**What you need to do**. The word "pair" may appear in the records below. Report how many lines contain it, and write nothing besides the number.

──────── Dataset ────────

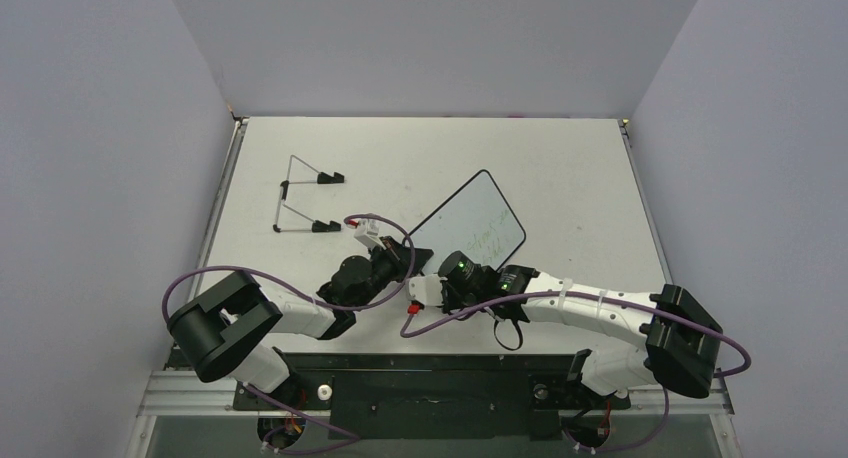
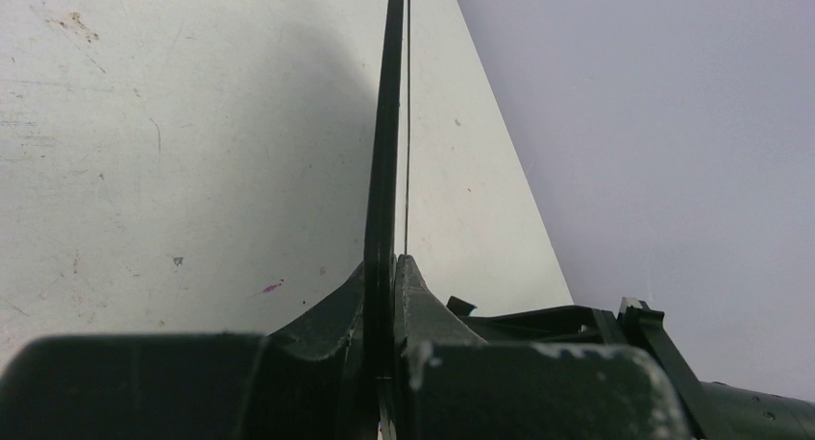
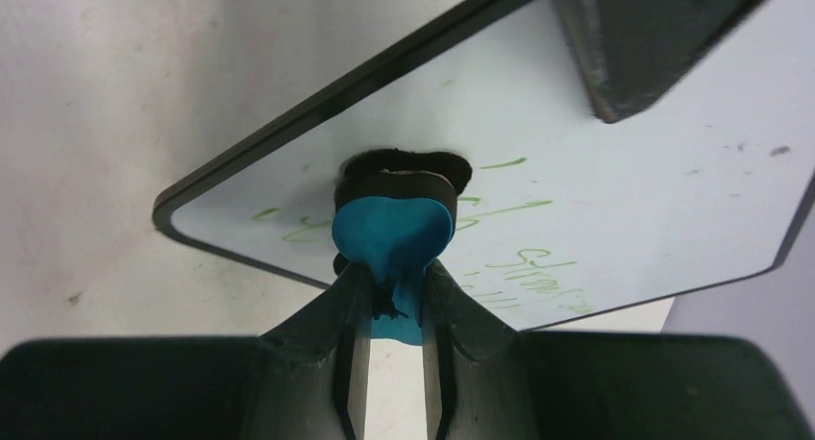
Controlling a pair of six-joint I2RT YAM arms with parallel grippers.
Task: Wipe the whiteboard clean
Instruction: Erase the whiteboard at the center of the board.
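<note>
Two grips | left gripper [image 2: 389, 267] clamps whiteboard [image 1: 470, 223] edge | right gripper [image 3: 389, 291] holds eraser [image 3: 392, 231] on whiteboard

Robot lab test cell, not a home or shop. Plain pale lilac wall panels [image 1: 100, 128] box in 3 sides of a white matte bench [image 1: 560, 158]. A white-and-black jointed left robot arm [image 1: 290, 315] & matching right robot arm [image 1: 600, 313] sit bolted on a black metal base rail [image 1: 430, 373] at the near edge. Loose purple cables [image 1: 200, 275] loop off both arms. Silver aluminium frame [image 1: 190, 400] under the rail. Bench top looks scuffed & stained in the left wrist view, i.e. well used.
</note>
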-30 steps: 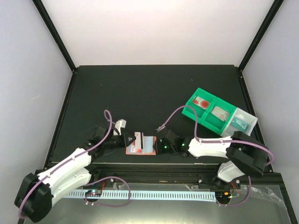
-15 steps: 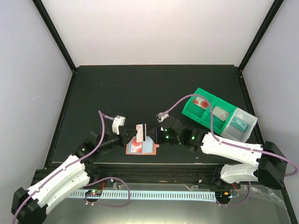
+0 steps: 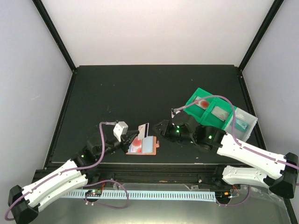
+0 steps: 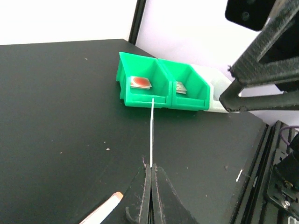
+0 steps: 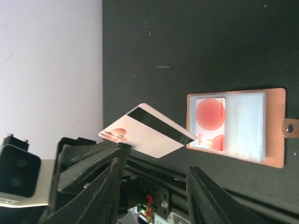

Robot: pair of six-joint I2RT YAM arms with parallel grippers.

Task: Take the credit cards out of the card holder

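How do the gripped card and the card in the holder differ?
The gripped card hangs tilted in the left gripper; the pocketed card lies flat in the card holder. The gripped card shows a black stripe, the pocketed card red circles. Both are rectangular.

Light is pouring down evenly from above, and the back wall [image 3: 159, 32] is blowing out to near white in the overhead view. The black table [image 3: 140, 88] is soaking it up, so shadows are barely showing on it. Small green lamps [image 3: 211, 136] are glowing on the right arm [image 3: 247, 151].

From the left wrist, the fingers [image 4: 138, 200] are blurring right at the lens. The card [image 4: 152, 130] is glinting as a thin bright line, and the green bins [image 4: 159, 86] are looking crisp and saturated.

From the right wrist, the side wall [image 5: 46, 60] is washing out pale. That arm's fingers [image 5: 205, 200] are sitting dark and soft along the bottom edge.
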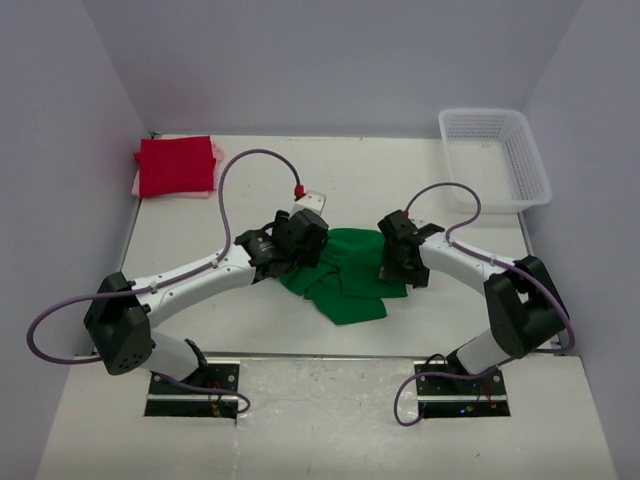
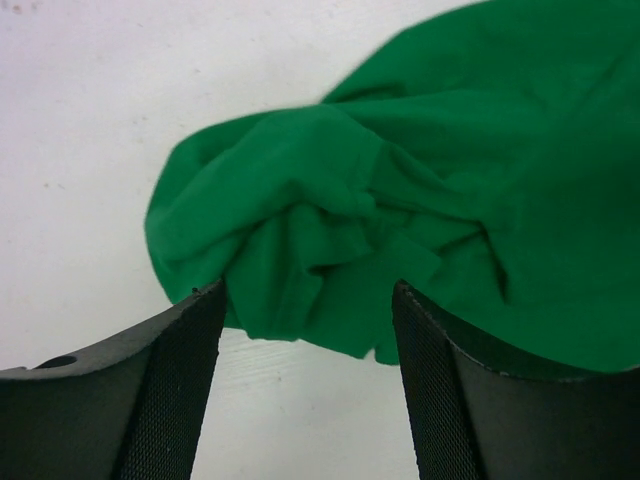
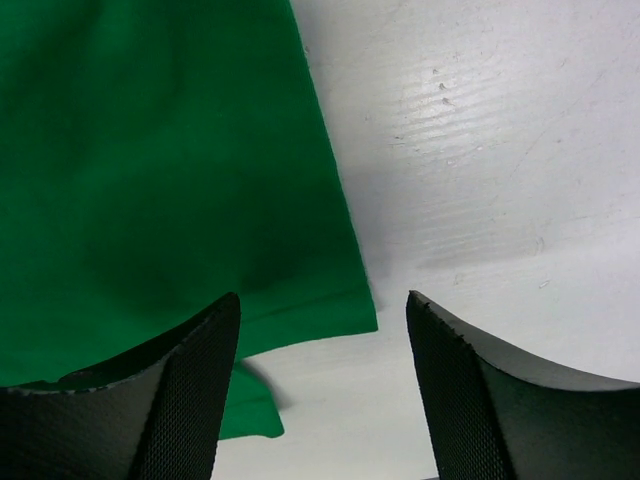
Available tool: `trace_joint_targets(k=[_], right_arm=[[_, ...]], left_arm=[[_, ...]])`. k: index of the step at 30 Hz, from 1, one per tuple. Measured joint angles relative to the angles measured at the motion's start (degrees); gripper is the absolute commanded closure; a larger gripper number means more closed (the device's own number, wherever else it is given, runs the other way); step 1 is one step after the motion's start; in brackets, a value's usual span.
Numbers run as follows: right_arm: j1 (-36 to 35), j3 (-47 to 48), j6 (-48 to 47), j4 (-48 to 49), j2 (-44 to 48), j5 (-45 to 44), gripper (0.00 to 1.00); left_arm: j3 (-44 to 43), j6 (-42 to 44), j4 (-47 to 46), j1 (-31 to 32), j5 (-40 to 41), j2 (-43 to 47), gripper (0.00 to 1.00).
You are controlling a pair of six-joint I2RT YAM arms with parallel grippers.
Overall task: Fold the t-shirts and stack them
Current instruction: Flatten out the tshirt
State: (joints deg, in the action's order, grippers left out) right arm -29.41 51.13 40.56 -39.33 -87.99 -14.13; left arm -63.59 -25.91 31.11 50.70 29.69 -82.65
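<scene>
A bright green t-shirt lies crumpled in the middle of the table between my two arms. My left gripper hovers at its left edge. In the left wrist view this gripper is open, and a bunched fold of the green t-shirt lies just beyond its fingertips, untouched. My right gripper is at the shirt's right edge. It is open over bare table, with a flat hem corner of the green t-shirt by its left finger. A folded red t-shirt rests on a pale pink t-shirt at the far left.
A white plastic mesh basket stands at the far right corner. Grey walls close in the white table on the left, back and right. Purple cables loop over both arms.
</scene>
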Motion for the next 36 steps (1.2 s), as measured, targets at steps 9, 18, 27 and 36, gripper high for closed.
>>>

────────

**Exercise output**. 3